I've gotten more dates and had more success in the past year and a half than I
probably had in my life up to that point.

Truth be told though, I think it's as much "magic sword" syndrome as anything.
I big part of being successful with women is confidence, as we've all been
told. Unfortunately you can't just tell somebody "go out and be confident with
women" if they're not confident with women! But you can say "Here, here's this
opener and some routines and some theories about attraction, and if you use
this stuff you'll be successful" which gives them a certain form of
confidence, which leads to some success, which leads to more confidence, etc.
I look at it as way to kick off a positive feedback loop. Sorta like giving a
young knight a "magic sword" to give him the confidence to go out and slay
dragons.

Whether there's really much to the actual theories and what-not is debatable,
but I have no doubt that dabbling in the PUA world has improved my life. And
_The Game_ was my "gateway drug" into that world, so it was definitely an
influential book to me.

------
brianwillis
_On Intelligence_ By Jeff Hawkins.

[http://www.amazon.com/Intelligence-Jeff-
Hawkins/dp/080507853...](http://www.amazon.com/Intelligence-Jeff-
Hawkins/dp/0805078533/)

Hawkins was the founder of both Palm and Handspring, but comes from an
academic background where he studied neuropsychology (how the brain works).
The book is a thorough look at how the brain experiences the world, with the
goal being the creation of artificially intelligent machines.

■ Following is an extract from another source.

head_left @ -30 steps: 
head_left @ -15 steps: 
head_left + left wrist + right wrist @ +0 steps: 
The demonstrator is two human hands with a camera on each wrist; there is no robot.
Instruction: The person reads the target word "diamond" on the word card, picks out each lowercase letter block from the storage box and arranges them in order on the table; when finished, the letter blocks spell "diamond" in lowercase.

It'll change the way you perceive perception (if that makes any sense).

------
dwwoelfel
_Learned Optimism_ by Martin Seligman, while not the most influential book
I've read, affects my thinking on a daily basis. Whenever something bad
happens to me or I come across a mental block, I use a few techniques from the
book to keep it from affecting me.

Keep in mind, my definition of "bad" is pretty loose. For example, one of the
bad events I encounter on a regular basis is being stumped by a difficult math
problem. If I were to allow myself to fall into a pessimistic line of
thinking, it would make solving problems that much harder in the future.

Seligman found that pessimistic people learn to be helpless and that once they
do, they stop believing in their ability to change things. For example, a
certain subset of subjects who were given a series of unsolvable problems were
unable to solve simple anagrams afterward. These people, according to the
theory, learned to be helpless. However, there was a subset of people who were
able to solve the anagrams. These were the people, according to the theory,
who had developed the ability to remain optimistic in spite of misfortune.

Amazon link to the book: <http://www.amazon.com/o/ASIN/1400078393/>

------
jacquesm
I've never read a book, no matter how weird or even badly written that didn't
have a bit in it somewhere that stuck. There is gold to be found just about
everywhere. A _single_ book that has changed your way of thinking, and I would
assume that you meant 'in a positive way'?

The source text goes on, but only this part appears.